Since 2009, she has been active with the Provincial Committee of the Canadian Forces Liaison Council and is the Honorary Colonel of 37 Service Battalion. She currently represents Newfoundland and Labrador on the National Executive Council of Honorary Colonels of the Canadian Army and supports the establishment of a military museum at Memorial University.
In 2010, Kathy launched and personally endowed the Jimmy Pratt Family Foundation, a charitable research funding organization with the purpose of increasing our knowledge about resiliency in children. She currently chairs the Board of that foundation, ensuring that it continues its focus on child-centred, family-focused projects.
She has also served on the Board of Directors of the former Healthcare Corporation of St. John’s, where she was Chair of the Quality Assurance Committee, continuing her strong interest in primary health care.
In 2014, Kathy Pratt LeGrow received an Honorary Doctorate of Laws degree from Memorial University, and she is also the recipient of the Queen’s Jubilee Medal and Queen’s Diamond Jubilee Medal.
For more than 20 years, Kathy has been President and CEO of Pratt Representatives, and she has been invested into the Order of Newfoundland and Labrador, an honour that “recognizes individuals who have demonstrated excellence and achievement in any field of endeavour benefiting in an outstanding manner the province and its residents.”
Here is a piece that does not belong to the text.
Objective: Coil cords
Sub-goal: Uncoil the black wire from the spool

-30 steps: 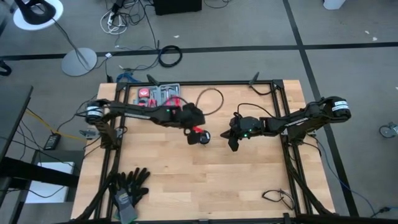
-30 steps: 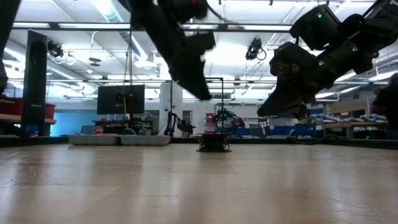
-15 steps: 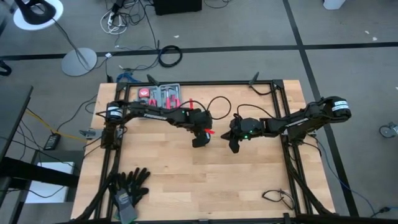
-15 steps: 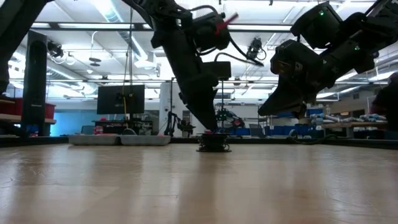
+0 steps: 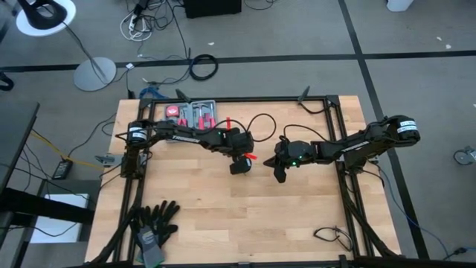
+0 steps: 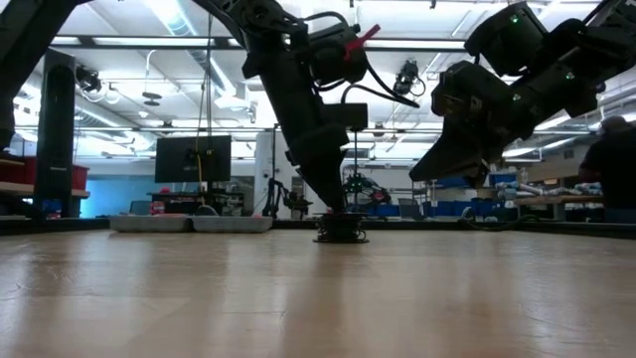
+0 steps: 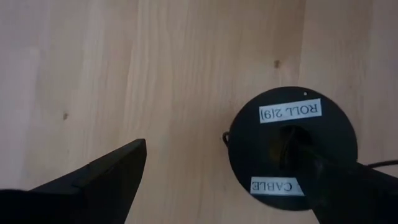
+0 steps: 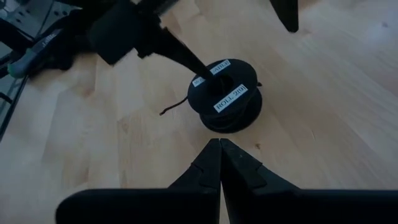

Lest you think that a life of such significant accomplishment elevates Kathy Pratt LeGrow to some distant sphere of being, far above ordinary mortals, allow me to quote again from the message I received from that former alumnus, who himself has gone on from King’s to forge a distinguished legal career. He writes, “She is a wonderful person, very bright, kind, generous and approachable” He also writes, “I think it is amazing that she has maintained a lifelong connection with the friends she made way back in the 1960’s.”
And I am so pleased to see that she is seated with some of those friends this evening.
So, in conclusion, it is my great pleasure and honour to present the 2018 Judge J. Elliott Hudson Award to Kathy Pratt LeGrow.